The Financial Planning Association (FPA) has told financial advisers not to be afraid of possible costs to their business that will be imposed when the Government releases its long awaited anti-money laundering legislation.

Release of the legislation is now imminent with representatives of the financial services industry and the Federal Government agreeing on the high level principles of any new rules at a meeting in Canberra late last week.

“I wouldn’t say planners should be afraid, but we certainly want financial planners, in particular FPA members, to be interested in the issue and provide us with feedback,” said FPA manager policy and government relations, John Anning.

“We’ll be responding to the draft legislation and it will be crucial that we have member input so we do get a regime that is workable and which produces the minimum requirements necessary to prevent money laundering.”

Last week’s meeting was the fourth and final industry round table on anti-money laundering hosted by the Minister for Justice and Customs Senator Chris Ellison.

However, only the high level principles of any future legislation were agreed upon with the Government at the meeting, which was attended by financial services industry representatives including the FPA, the Investment and Financial Services Association and the Australian Bankers Association.

“There’s going to be the legislation and underneath that legislation there’s going to be regulations and rules and underneath them there’s going to guidelines for industry,” Anning said.

“So there’s been agreement for the principles, but rules and guidelines are going to be subject to fairly intense consultation.”

Both Anning and the Minister’s office could not say when any draft legislation would be released, but Anning did indicate that all were “keen to get the regime in place as soon as possible”.

So far it has been agreed that any new requirements will be technology neutral, so smaller businesses will not have to make expensive upgrades to their systems to comply.
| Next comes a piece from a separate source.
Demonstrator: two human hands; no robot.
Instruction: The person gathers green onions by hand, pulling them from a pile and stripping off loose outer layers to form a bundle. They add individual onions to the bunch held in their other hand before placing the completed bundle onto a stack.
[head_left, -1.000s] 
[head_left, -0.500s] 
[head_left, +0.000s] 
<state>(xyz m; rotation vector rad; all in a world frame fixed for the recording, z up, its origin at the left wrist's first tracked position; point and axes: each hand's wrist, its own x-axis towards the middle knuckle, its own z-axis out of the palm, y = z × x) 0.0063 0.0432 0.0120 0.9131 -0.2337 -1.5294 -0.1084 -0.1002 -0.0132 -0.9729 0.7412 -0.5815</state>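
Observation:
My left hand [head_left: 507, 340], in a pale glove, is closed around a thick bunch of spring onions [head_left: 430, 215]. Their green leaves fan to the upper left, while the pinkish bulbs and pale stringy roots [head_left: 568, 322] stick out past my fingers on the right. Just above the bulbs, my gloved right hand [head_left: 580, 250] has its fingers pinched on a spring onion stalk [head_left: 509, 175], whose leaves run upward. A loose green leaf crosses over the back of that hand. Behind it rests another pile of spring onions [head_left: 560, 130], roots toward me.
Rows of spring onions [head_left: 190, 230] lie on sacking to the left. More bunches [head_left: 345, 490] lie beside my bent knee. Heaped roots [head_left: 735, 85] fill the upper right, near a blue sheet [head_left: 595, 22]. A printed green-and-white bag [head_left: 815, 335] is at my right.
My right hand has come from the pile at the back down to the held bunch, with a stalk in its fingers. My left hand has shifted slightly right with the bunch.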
“There will be options available according to the scale of a business,” said Anning.

Anning also cleaned up recent confusion over whether clients who had already taken out a bank account would have to be identified again under the new rules.

Even though the Minister said at the first roundtable in July that it was agreed such customers, who are already identified under the Financial Transactions Reporting Act, would not have to be re-identified, Anning said that there was the possibility that high risk clients might still have to be re-identified, pending further discussions.

He said the FPA was currently engaging in an education campaign to inform members and encourage them to state their views.

“A lot of financial planners feel that they shouldn’t have to be governed by any new anti-money laundering regime because their’s just aren’t the type of clients to do that sort of thing.

“But the potential for money laundering is there, and they’re going to be under the regime whether their customers are laundering money or not.”